[英]Adapt layered R data frame so that values of variables match in rows (based on group and date)
I want to research group A's effect on B regarding certain dependent variables I dubbed "target_n"
. 我想研究A组对B的影响,因为我将其称为
"target_n"
。 Due to the way in which the data was generated I have "layers" of information in my dataset that are ordered by group. 由于生成数据的方式,我在数据集中具有按组排序的“信息层”。 That means, in rows for which
Group=="B"
I have information on B's values on "target_n"

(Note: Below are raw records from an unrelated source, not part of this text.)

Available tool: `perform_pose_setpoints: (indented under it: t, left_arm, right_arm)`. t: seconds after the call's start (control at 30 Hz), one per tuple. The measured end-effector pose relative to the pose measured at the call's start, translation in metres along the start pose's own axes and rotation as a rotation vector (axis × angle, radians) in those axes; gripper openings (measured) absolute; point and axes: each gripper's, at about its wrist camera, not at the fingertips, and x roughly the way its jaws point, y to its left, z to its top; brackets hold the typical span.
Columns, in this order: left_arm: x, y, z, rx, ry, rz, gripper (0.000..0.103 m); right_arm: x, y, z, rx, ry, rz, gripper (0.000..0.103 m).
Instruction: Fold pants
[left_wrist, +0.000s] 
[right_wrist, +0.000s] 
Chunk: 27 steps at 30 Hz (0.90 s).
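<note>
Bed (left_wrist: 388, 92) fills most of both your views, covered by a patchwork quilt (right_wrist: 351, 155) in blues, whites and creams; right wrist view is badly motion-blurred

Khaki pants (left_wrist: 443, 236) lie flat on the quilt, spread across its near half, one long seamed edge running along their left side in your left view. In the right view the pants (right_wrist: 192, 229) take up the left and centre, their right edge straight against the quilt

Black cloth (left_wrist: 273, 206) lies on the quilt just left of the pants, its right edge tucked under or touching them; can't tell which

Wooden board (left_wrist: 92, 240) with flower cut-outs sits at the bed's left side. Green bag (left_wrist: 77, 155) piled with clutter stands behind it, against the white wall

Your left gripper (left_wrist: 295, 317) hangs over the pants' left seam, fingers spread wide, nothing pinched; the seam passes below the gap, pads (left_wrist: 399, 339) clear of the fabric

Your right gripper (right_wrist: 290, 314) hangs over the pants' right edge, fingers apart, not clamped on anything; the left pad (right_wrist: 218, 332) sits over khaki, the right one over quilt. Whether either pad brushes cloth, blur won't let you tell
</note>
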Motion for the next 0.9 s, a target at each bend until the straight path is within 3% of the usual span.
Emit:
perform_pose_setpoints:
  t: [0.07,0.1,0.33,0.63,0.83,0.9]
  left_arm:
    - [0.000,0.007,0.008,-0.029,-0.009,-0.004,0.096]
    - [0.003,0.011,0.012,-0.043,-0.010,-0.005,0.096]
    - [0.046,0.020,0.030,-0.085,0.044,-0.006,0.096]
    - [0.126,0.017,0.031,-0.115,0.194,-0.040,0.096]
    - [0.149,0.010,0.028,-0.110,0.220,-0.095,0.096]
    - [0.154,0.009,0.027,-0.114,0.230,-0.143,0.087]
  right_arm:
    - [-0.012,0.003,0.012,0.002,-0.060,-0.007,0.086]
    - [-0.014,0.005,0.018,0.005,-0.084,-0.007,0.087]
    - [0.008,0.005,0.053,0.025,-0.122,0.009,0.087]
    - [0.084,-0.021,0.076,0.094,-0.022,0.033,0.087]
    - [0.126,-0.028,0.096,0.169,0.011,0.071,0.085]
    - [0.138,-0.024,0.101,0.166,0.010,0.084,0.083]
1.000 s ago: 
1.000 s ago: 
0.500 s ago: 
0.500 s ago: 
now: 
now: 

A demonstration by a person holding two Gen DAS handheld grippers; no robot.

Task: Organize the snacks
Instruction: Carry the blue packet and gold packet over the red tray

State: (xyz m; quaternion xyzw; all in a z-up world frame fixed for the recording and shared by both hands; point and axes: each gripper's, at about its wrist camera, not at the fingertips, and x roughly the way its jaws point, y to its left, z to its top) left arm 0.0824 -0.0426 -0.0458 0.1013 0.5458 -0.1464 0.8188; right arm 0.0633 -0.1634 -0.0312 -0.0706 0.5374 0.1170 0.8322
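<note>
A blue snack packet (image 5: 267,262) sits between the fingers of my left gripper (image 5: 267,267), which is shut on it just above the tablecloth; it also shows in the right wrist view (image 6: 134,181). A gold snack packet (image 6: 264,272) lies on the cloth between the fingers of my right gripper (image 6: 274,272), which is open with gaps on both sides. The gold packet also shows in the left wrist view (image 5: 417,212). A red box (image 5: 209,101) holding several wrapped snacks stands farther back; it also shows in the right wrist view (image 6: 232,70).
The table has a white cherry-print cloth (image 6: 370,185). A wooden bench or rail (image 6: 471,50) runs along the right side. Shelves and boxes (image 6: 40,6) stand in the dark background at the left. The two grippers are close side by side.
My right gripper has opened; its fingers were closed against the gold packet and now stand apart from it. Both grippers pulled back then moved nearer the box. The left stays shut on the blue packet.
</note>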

and for rows where Group=="A"
, I have information on the A's values on "X_n"
. 这意味着,在
Group=="B"
行中,我有关于B在"target_n"
上的值的信息;在Group=="A"
行中,我中有A在"X_n"
上的值的信息。 Group "C" is basically a "other"-category but I would need to have them in the same row as A and B as well to make sure that A's effects are on B and not on C. The following should add some clarity: “ C”组基本上是“其他”类别,但我还需要将它们与A和B放在同一行中,以确保A对B而不是对C的影响。以下内容应增加一些清晰度:
My data ( df
) are structured like this: 我的数据(
df
)的结构如下:
df<-data.frame(
"Date"=c(1990-03,2000-01,2010-09,1990-03,2000-01,2010-09,1990-03,2000-01,2010-09),
"Group"=c("A","A","A","B","B","B","C","C","C"),
"X_1_A"=c(9,4,7,NA,NA,NA,NA,NA,NA),
"X_2_A"=c(1,2,6,NA,NA,NA,NA,NA,NA),
"target_1_B"=c(NA,NA,NA,0,2,9,NA,NA,NA),
"target_2_B"=c(NA,NA,NA,9,2,1,NA,NA,NA),
"target_1_C"=c(NA,NA,NA,NA,NA,NA,5,3,1),
"target_2_C"=c(NA,NA,NA,NA,NA,NA,1,9,2)
)
What I want is to compute new variables both for group "A"
and group "C"
so that everything falls within the same rows. 我想要的是为组
"A"
和组"C"
计算新变量 ,以便所有内容都落在同一行中。 If I were to do that manually,I would take A's column "X_1" score at date "1990-03" and assign it to B's place in A's column for the same date. 如果要手动执行此操作,我将在日期“ 1990-03”获取A的“ X_1”列得分,并将其分配给B在相同日期的A列中的位置。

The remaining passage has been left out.